In her readings, Elizabeth Bishop extended what James Merrill termed her "instinctive, modest, life-long impersonation of an ordinary woman." Eschewing the grandiosity--the extended pauses for effect, the stately self-wonder--that could strike her contemporaries and seems epidemic among her descendants, she opted for a brisk clip. In fact, in "The Map," which opens The Voice of the Poet, she sounds as if she can't wait to escape New York's 92nd Street Y. The collection includes 23 poems from six different readings, the first taking place on October 17, 1947, and the last 30 years later, when she was clearly congested. It is also accompanied by a booklet containing a fine essay by J.D. McClatchy and the poems themselves.

Bishop offers few remarks, so each one, along with each slight alteration of text, is precious. For example, she brings "Large Bad Picture" to a sudden, marvelous halt with "And I must change that--he never was a schoolteacher. I think I liked the rhyme." She is in finest form at the Coolidge Auditorium in May 1969, and particularly loose with the magical "Invitation to Miss Marianne Moore." Perhaps this has something to do with its vocative mode and its irresistible repetition of "please come flying": "We can sit down and weep; we can go shopping, / or play at a game of constantly being wrong / with a priceless set of vocabularies, / or we can bravely deplore, but please / please come flying."

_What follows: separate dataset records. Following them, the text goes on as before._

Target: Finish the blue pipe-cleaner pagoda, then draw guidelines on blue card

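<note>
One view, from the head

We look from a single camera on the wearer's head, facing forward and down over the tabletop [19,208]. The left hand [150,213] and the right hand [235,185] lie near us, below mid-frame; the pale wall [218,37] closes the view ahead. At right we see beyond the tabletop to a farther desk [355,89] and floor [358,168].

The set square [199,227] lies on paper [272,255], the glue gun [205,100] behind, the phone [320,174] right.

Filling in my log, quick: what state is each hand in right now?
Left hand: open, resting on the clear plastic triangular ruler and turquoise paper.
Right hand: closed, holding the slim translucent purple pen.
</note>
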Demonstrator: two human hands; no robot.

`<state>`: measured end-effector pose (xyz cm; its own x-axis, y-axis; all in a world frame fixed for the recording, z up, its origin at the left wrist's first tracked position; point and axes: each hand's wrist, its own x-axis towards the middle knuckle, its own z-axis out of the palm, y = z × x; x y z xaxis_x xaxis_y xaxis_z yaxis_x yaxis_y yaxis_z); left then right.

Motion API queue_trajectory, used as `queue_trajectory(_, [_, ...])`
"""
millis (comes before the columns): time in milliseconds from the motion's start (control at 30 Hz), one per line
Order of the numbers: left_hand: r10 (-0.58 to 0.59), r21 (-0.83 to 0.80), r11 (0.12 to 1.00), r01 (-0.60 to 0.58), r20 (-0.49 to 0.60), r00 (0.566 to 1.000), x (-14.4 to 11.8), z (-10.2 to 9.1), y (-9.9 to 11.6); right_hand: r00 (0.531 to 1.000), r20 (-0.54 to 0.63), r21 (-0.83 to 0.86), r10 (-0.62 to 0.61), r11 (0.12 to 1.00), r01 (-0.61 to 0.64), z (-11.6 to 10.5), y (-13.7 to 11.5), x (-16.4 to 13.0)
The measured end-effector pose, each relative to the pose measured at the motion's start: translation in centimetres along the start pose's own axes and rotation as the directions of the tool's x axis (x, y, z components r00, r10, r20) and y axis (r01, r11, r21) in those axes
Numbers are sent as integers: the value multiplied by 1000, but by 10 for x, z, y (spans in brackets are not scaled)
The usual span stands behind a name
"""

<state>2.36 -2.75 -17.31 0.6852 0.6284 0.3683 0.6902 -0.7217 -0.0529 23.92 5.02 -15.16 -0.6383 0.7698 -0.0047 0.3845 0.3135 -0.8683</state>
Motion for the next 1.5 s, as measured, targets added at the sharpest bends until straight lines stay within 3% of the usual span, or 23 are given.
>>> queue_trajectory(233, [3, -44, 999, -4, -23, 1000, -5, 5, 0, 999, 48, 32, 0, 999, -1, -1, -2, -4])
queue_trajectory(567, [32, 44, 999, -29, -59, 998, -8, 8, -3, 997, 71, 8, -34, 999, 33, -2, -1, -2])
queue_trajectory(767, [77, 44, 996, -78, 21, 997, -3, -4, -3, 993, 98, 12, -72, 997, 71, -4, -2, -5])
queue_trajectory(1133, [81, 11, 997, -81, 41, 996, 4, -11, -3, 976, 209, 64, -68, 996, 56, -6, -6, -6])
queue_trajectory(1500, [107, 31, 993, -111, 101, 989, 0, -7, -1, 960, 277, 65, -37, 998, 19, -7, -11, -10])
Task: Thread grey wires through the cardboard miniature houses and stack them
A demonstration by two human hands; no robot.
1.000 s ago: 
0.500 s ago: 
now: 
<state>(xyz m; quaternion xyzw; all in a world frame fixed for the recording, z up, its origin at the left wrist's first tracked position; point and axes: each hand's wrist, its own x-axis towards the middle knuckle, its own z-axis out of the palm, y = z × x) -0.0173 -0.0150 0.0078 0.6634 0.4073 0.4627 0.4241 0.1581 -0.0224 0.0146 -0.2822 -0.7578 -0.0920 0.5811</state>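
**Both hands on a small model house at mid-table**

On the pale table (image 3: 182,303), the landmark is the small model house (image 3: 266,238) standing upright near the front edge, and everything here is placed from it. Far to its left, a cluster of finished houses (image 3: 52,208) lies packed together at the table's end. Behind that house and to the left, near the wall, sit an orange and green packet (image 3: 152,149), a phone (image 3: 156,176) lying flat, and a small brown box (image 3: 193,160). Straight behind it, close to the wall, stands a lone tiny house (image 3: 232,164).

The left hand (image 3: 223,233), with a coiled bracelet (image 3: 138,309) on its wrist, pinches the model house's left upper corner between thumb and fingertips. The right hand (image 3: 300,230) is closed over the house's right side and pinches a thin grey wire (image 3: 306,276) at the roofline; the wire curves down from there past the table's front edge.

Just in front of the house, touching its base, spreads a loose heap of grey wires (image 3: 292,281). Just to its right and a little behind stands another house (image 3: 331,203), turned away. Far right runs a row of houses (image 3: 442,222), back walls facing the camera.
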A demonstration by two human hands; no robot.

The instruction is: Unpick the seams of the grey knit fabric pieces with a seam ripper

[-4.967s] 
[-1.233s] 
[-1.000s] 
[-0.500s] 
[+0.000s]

Despite Bishop's attempts at invisibility, her art again and again makes itself felt. One is grateful that she was caught narrating such masterworks as "At the Fishhouses" and "The Moose" as well as the lovely "Poem" about a miniature painting, with its "tiny cows, / two brushstrokes each, but confidently cows" and celebrated riddle: "A specklike bird is flying to the left. / Or is it a flyspeck looking like a bird?" The tape also includes such lesser-known pieces as "Cirque d'Hiver." Only Bishop could instill a wind-up horse and rider with such desperate beauty, wit, and desire for connection:

His mane and tail are straight from Chirico
He has a formal, melancholy soul.
He feels her pink toes dangle toward his back
along the little pole
that pierces both her body and her soul

and goes through his, and reappears below,
under his belly, as a big tin key.

Bishop never once refers to her performances in her letters, and though she was to grow more comfortable with the requirements of her role, as late as 1976 an article on her was titled "Reading Scares Poet Bishop." She may not have been keen on the sound of her own voice, but those lucky enough to catch it now will savor each revelation of her formal, melancholy soul. --Kerry Fried

(retrieved from Amazon Thu, 12 Mar 2015 18:08:56 -0400)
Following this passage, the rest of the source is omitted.